Pour en finir avec la drogue, une métaphore simple, puis l'analyse d'un chef d'oeuvre du cinéma, mon film préféré, qui en montre les limites irréfutables.

Quand on commence à sortir dans des soirées glam parisiennes, on s'imagine que l'on ressemble à Audrey Hepburn dans Breakfast at Tiffany's, alors que c'est plutôt Johnny Deep et Benicio del Toro dans Las Vegas Parano, au moment où ils s'enferment dans une piaule de motel et s'envoient toutes les drogues possibles et imaginables qu'ils ont ramenées dans une valise. Une queue de lézard pousse sur Johnny Deep et l'autre a des envies de meurtre, délirium extrême et intoxiqué digne de William Burroughs. On se dit qu'il serait plus agréable de fumer une herbe excellente, allongé dans un sofa en écoutant le sublime premier album de Sébastien Tellier, Politics, ou la chanson douce amère de Lou Reed, "Ecstasy", dans une ambiance à la Nancy Botwin de la série Weeds. De la Hayes ou de la Orange Bud, c'est la meilleure défonce, je vous assure.

C'est comme si vous dansiez sur la drum'n' bass punk des George Leningrad, l'album Sur les traces de Black Eskimo, en plein milieu du Mathis, où tout le monde discute à pas feutrés. Il faut faire bonne figure, rester calme et polie, alors que la tête est stressée au maximum par la cocaïne, que l'on a envie de hurler, de taper quelqu'un et de retourner immédiatement reprendre un trait, plus gros, pour s'abrutir, et accentuer la distance avec les gens, surtout quand il faut être digne socialement, comme l'exige la bonne société culturelle et bourgeoise d'une ville comme Paris. Ce qui serait parfait, écouter la musique de In Flagranti, les deux albums disco-punk, Wronger than anyone else et Brash & Vulgar (label Codek) dans un bar branché de New York, juste un peu perchée avec un blunt et du champagne.

Alors, le chef d'oeuvre, Les Nuits de la pleine lune d'Eric Rohmer, le film qui me touche le plus profondément, dans lequel je me reconnais d'une manière très intime, intransmissible, pas juste explicitement, mais à plusieurs niveaux très significatifs, les signes du destin : Rohmer est un cinéaste que j'aime pour cette apparente douceur qui contient les pires passions, le film est interprété par la plus belle égérie junkie, Pascale Ogier, maigre et délicate dans ce dernier souffle - elle meurt d'overdose à l'héroïne dès la fin du tournage, sans même avoir vu le film - la musique est composé par un groupe proto-punk de la scène française du début des années 80, Elli & Jacno, dont la BO est à tomber par terre.
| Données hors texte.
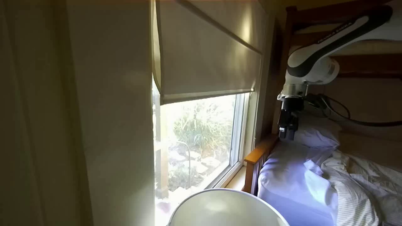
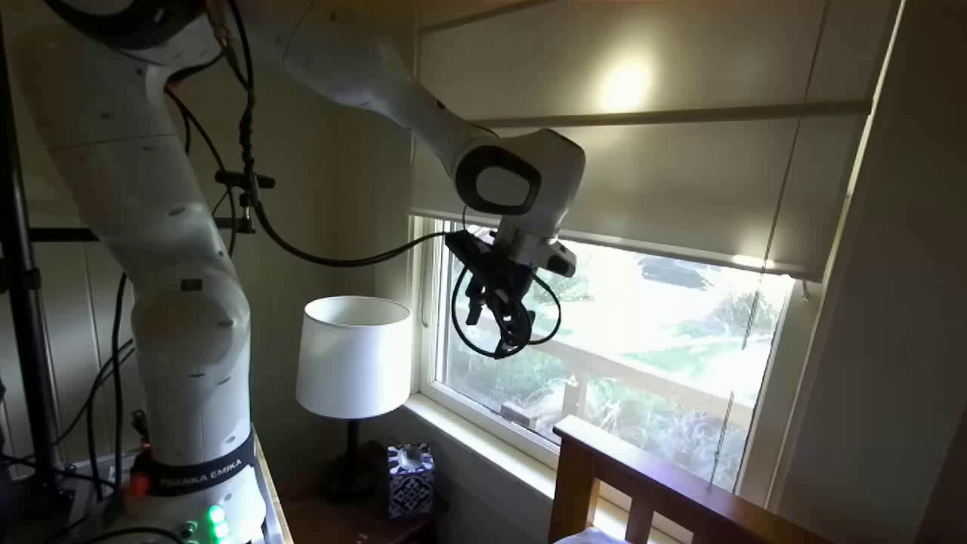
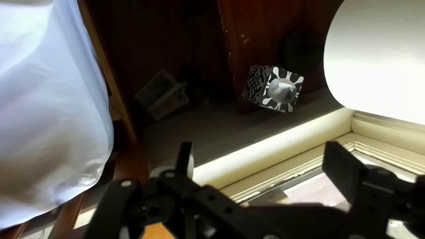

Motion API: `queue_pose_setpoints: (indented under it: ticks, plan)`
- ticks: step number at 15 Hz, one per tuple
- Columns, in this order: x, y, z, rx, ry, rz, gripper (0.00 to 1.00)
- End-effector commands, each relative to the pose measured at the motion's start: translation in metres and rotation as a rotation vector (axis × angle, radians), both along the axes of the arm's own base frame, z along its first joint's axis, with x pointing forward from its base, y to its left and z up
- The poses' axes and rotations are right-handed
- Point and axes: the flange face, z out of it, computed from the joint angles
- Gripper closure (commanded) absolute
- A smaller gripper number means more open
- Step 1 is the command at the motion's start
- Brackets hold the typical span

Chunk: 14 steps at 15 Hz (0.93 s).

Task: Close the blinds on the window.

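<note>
The blinds (image 2: 680, 181) hang partway down, covering the upper part of the window (image 2: 642, 310) and leaving its lower part bright. The hand (image 3: 258, 154) points downward, apart from the blinds, fingers (image 3: 340, 167) spread wide and holding nothing. In an exterior view, a white lamp (image 2: 355, 370) and a patterned tissue box (image 2: 410, 485) stand on the bench (image 2: 321, 523) near the sill (image 2: 483, 444).

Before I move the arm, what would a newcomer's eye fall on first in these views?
Probably the window, glaring bright below the partly lowered blinds in both exterior views. Next, the open gripper, its dark shape stretching across the bottom of the wrist view. Then the pale lampshade, filling that view's upper right corner, with the patterned tissue box to its left.
</note>
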Motion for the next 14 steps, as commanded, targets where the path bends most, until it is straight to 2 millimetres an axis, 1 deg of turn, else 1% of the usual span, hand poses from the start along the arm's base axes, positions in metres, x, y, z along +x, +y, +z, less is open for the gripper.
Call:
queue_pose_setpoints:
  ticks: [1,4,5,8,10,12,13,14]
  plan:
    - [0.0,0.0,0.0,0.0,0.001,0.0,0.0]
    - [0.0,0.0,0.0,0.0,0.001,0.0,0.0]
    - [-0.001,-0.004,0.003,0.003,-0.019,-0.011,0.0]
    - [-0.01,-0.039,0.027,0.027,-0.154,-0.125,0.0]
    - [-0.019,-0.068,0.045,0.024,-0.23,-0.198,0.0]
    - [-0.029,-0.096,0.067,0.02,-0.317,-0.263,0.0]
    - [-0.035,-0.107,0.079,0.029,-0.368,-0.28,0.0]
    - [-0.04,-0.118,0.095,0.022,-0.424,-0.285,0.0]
Moment magique, Pascale Ogier danse sur "Les Tarots", à côté d'Elli, aussi chou qu'elle, la chanteuse et l'actrice dégagent la même mélancolie insouciante. Les Nuits de la pleine lune date de 1984, dernière année de ma période de prédilection, celle du post-punk, qui se situe entre 1978 et 1984. Fabrice Luchini est formidable dans ce premier rôle important, où il a déjà créé son personnage de séducteur gauche et un peu teigne. L'histoire est magnifique, celle d'une jeune femme qui ne peut choisir entre vivre avec son homme, dans un joli pavillon de banlieue, et la vie de fête, de célibataire qui sort tous les soirs, pour danser avec son pote amoureux et fidèle. Inclu dans la série à voir absolument "Comédies et Proverbes", ce film illustre un dicton champenois : "Qui a deux femmes perd son âme, Qui a deux maisons perd la raison." Cela dépend du moment, après plusieurs années de bringue, chiller à la maison, c'est quand même cool.